### WHAT THE TASK REQUIRES
Every line of the data below must be given again exactly.

[Start of Attachment]

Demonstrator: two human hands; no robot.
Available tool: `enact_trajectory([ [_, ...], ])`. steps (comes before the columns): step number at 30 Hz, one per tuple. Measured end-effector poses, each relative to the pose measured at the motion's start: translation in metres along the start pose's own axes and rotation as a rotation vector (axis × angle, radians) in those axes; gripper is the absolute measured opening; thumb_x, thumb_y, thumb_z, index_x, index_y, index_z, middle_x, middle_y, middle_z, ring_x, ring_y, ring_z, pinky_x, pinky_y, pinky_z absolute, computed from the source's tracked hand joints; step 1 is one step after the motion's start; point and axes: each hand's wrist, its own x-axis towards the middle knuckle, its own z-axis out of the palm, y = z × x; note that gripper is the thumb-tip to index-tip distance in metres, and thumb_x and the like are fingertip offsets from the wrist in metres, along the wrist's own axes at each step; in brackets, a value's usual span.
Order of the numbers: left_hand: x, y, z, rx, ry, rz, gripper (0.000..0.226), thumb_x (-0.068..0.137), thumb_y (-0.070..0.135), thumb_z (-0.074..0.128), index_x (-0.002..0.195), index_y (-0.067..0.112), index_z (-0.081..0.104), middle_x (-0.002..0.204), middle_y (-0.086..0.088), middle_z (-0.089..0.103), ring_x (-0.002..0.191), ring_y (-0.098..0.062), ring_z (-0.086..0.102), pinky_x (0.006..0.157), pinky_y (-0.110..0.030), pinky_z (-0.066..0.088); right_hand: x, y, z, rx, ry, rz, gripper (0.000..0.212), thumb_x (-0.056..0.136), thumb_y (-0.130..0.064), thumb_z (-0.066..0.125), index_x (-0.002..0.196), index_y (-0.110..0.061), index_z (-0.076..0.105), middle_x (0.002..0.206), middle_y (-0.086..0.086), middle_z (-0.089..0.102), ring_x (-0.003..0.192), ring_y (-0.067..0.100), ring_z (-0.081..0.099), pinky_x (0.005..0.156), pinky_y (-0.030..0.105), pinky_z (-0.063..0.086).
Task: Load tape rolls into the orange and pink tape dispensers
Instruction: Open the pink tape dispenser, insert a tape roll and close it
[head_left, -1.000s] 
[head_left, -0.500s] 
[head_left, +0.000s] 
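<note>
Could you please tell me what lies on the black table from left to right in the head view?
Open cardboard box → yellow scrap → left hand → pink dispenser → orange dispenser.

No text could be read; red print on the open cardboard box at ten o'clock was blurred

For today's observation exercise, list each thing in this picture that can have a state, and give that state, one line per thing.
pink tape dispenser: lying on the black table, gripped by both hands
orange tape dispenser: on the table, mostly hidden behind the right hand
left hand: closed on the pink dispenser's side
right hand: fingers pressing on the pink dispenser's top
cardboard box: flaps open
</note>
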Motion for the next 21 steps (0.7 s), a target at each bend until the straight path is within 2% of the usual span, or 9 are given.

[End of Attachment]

### WRITTEN REPLY
Demonstrator: two human hands; no robot.
Available tool: `enact_trajectory([ [_, ...], ])`. steps (comes before the columns): step number at 30 Hz, one per tuple. Measured end-effector poses, each relative to the pose measured at the motion's start: translation in metres along the start pose's own axes and rotation as a rotation vector (axis × angle, radians) in those axes; gripper is the absolute measured opening; thumb_x, thumb_y, thumb_z, index_x, index_y, index_z, middle_x, middle_y, middle_z, ring_x, ring_y, ring_z, pinky_x, pinky_y, pinky_z absolute, computed from the source's tracked hand joints; step 1 is one step after the motion's start; point and axes: each hand's wrist, its own x-axis towards the middle knuckle, its own z-axis out of the palm, y = z × x; note that gripper is the thumb-tip to index-tip distance in metres, and thumb_x and the like are fingertip offsets from the wrist in metres, along the wrist's own axes at each step; in brackets, a value's usual span.
Order of the numbers: left_hand: x, y, z, rx, ry, rz, gripper (0.000..0.226), thumb_x (-0.068..0.137), thumb_y (-0.070..0.135), thumb_z (-0.074..0.128), index_x (-0.002..0.195), index_y (-0.067..0.112), index_z (-0.081..0.104), middle_x (-0.002..0.204), middle_y (-0.086..0.088), middle_z (-0.089..0.103), ring_x (-0.002..0.191), ring_y (-0.098..0.062), ring_z (-0.086..0.102), pinky_x (0.006..0.157), pinky_y (-0.110..0.030), pinky_z (-0.066..0.088); right_hand: x, y, z, rx, ry, rz, gripper (0.000..0.212), thumb_x (-0.056..0.136), thumb_y (-0.130..0.064), thumb_z (-0.066..0.125), index_x (-0.002..0.196), index_y (-0.110..0.061), index_z (-0.076..0.105), middle_x (0.002..0.206), middle_y (-0.086..0.086), middle_z (-0.089..0.102), ring_x (-0.003..0.192), ring_y (-0.067..0.100), ring_z (-0.081..0.099), pinky_x (0.005..0.156), pinky_y (-0.030..0.105), pinky_z (-0.063..0.086).
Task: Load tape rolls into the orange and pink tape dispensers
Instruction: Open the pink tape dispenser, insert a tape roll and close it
[head_left, -1.000s] 
[head_left, -0.500s] 
[head_left, +0.000s] 
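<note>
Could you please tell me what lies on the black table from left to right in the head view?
Open cardboard box → yellow scrap → left hand → pink dispenser → orange dispenser.

No text could be read; red print on the open cardboard box at ten o'clock was blurred

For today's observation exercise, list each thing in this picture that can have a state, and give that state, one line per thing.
pink tape dispenser: lying on the black table, gripped by both hands
orange tape dispenser: on the table, mostly hidden behind the right hand
left hand: closed on the pink dispenser's side
right hand: fingers pressing on the pink dispenser's top
cardboard box: flaps open
</note>
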Motion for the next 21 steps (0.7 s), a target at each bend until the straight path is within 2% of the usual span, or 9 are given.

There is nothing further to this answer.